Even though that was over a decade ago, I still remember the happiness I felt during the time in my life when I had that little routine. I know that I am a person who finds the greatest joy in simple pleasures, and I like that about myself. Having more things, even when they’re nice, just increases my anxiety. When I moved out of that cozy apartment and into a lovely, brand-new house a year later with my then-boyfriend, I thought that living in that lovely home with him would increase my happiness. Instead, I found myself feeling very stressed out – by the high price of the mortgage, by the tensions in my relationship with him once we were living together, by feeling very trapped in a job I had grown to hate but that paid me well.

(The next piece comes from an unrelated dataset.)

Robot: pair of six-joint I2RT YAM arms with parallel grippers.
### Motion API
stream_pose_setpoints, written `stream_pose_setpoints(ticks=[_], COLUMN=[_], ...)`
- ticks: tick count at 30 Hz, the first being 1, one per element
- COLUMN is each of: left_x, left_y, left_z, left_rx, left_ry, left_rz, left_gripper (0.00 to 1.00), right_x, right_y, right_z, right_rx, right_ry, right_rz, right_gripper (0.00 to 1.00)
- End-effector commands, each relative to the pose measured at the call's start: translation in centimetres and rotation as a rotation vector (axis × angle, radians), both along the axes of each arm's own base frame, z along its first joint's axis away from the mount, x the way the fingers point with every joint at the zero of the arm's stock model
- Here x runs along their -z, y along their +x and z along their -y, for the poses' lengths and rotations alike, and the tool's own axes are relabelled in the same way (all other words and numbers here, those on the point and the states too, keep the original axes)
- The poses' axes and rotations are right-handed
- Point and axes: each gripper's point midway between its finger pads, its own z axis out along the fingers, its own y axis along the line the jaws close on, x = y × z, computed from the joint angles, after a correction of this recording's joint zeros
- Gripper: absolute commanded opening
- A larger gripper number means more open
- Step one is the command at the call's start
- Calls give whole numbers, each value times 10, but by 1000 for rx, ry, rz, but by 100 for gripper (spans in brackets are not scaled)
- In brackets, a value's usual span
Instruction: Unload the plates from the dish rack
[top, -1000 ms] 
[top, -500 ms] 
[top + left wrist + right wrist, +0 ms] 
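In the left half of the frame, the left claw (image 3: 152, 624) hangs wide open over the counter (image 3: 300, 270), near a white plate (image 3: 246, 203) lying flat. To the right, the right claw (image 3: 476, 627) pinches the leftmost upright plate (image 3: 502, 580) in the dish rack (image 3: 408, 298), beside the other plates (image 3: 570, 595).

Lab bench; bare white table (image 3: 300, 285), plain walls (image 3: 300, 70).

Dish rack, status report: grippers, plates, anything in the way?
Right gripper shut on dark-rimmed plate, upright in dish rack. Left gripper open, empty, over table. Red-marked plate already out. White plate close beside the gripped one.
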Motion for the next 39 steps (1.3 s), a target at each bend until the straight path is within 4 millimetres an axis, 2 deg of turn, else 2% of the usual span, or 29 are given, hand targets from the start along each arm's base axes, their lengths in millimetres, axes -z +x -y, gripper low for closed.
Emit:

Longtime readers of my blog know the rest: I ultimately left that big house in California and that relationship behind. I’ve learned that I crave an uncomplicated life and have spent the last several years building just that. My relationships with my husband and my friends are loving and free of dramatics. The home Bill and I share is much smaller than that first house I owned, and I love it so much more. Our little place is cozy and comfortable.

My routine these days looks different now than it did in my little apartment, but in many ways it’s the same. I like to get up first thing in the morning and exercise before work. These days my workouts take place in my living room and not in a gym, but I still feel just as accomplished when I finish them. Because I work from home now, I have more free time that was once spent commuting and I can put on music, light a scented candle, and clean the house during the weekday (and now I have Bill’s help!). Our condo is spacious for a two-bedroom but we’re able to do a pretty thorough cleaning in about an hour. On Fridays on my lunch break I pick up our groceries curbside, which is a lot quicker than doing the shopping in the store. Weekends are a relaxing time for us; we can sleep in, and watch movies or go for a drive or take a long walk together.

It’s a simple life, and a satisfying one.